Sleep is fundamental to the heath and well being of both parents and baby. Sleep is vital for your babies growth and development but your sleep is important too! You need to be alert and attentive. We all know sleep deprivation can have a massive effect on our mood so make sure you prioritise both parents and baby’s sleep. The average newborn sleeps between 16-20 hours in a 24hr cycle. But this is never all in one go and doesn’t follow a pattern, particularly in the first few weeks and months. If you’re struggling with getting you’re baby to settle then here are some great tips for newborn sleep:
Know your 5 S’s
Have you read Dr Harvey Karp’s 5 S’s? They might be just the thing you’re looking for, particularly if your baby is less than three months old. It’s been well documented that the so called fourth trimester can mean that some babies find it difficult to transition into life on the outside. Some babies need more help to settle and soothe themselves. By emulating conditions in the womb, you provide comfort and much needed calm for upset babies, and therefore help them to sleep better. Da..Dahhh by no coincidence, this is where ewan comes into play; Baby sleep soothers such as ewan the dream sheep are an ideal way to recreate these womb conditions by emitting soothing womb sounds and a calming pink glow. Dr Karp calls these the 5S’s and here they are:
Shushing- has to be done loudly, and if done correctly will reproduce sounds similar to those in the womb.
Swaying- the motion soothes and calms, and is the reason why babies often fall asleep in the car or out in the pram. It’s thought that swaying best replicates the movements baby feels in the womb when mum is walking.
Sucking- some babies have a very strong sucking reflex, so sucking on a dummy, teat or nipple can be comforting and soothing for many.

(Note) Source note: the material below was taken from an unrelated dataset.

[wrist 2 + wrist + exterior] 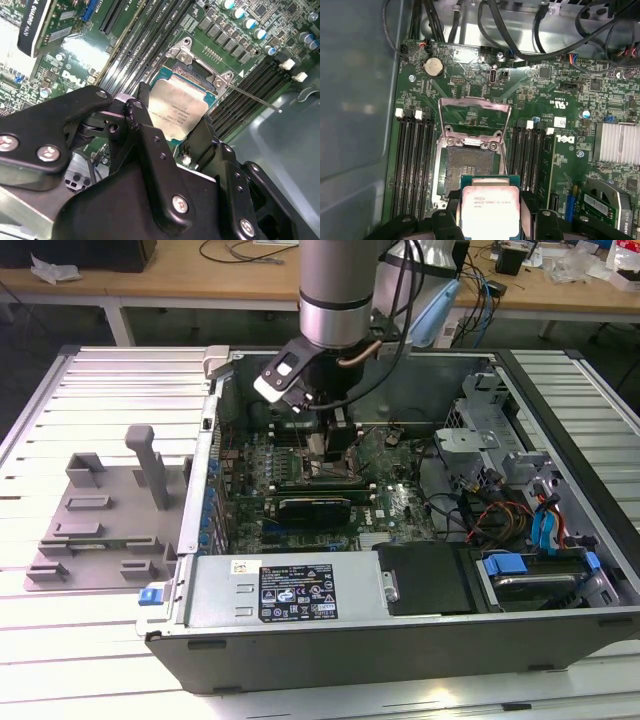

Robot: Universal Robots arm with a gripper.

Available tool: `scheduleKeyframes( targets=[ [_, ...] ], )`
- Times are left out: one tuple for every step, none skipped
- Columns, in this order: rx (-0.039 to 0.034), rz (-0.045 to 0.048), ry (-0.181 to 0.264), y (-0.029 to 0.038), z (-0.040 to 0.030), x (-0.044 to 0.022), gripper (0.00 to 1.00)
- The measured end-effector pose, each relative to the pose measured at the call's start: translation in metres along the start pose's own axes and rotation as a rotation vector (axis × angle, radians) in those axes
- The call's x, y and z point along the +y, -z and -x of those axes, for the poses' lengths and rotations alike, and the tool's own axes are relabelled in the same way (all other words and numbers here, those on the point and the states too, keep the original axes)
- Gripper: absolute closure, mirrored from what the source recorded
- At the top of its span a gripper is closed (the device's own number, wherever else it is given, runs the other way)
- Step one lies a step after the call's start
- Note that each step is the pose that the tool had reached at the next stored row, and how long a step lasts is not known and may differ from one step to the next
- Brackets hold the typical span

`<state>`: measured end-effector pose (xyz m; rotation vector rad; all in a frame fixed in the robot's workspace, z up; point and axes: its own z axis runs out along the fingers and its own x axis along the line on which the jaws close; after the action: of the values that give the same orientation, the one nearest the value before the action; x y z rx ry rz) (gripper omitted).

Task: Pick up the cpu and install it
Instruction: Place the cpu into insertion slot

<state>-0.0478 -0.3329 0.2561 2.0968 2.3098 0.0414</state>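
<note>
The cpu is a flat square chip with a silver top and a thin green edge, and my gripper is shut on it, one black finger on each side. In the second wrist view the cpu hangs tilted close over the open socket, held by the gripper. The socket lies bare on the green motherboard with its metal load plate swung up. In the exterior view the gripper reaches down into the open computer case. Whether the chip touches the socket I cannot tell.
Black memory slots flank the socket on both sides. A finned heatsink and an expansion card sit nearby. Cables and drive bays fill the exterior view's right. A grey fixture lies on the table at the exterior view's left.
</note>
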Motion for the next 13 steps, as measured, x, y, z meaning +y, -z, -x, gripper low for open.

Side- it is not recommended that you put your baby to sleep on her side, but some babies find it of comfort to be positioned in this way. You can buy special cushions that support your baby’s side.
Swaddled- babies who are swaddled are thought to be soothed due to the fact that it suppresses the startle reflex. See this post for more information.
Dr Karp believes that incorporating these elements into your settling routine works wonders and I have to say that I’ve tried it too, with success. Of course, all babies are different but there is lots of research that supports his theories.
Get a routine
Get into a good routine. Bath, Bottle/boob, Bed. Dr Ewan’s 3 B’s haha, slightly tongue in cheek but you get the idea. It’s never too early or too late to have a good sleep routine, and that goes for the whole family. Make sure your little one knows when it’s bedtime, and don’t be tempted to skip it for any reason. Even if you’re running late, a shortened version can still work just as well and as long as the order of events remains the same baby should be settled and calm when it comes to going down for a sleep.
Make your house the perfect environment for sleep; draw the curtains (blackout blinds are good for summer evenings), make sure the bedroom is the correct temperature and turn down the loud TV. Some babies are light sleepers and even if you think your baby is not, there are so many things that can wake them. So look at your evenings and assess how important sleep is to you all. You can obscure household noises by using a baby sleep soother as part of your bedtime routine. Make sure bedtime is at a reasonable hour. Make sure they have been fed, have a clean nappy and are in comfortable clothing. And most importantly, make sure you prioritise sleeping.
Keep the house calm. Keep it dark. And keep baby asleep! If your baby is not sleeping well, make it a priority to find out why. For more baby sleep advice contact your health visitor.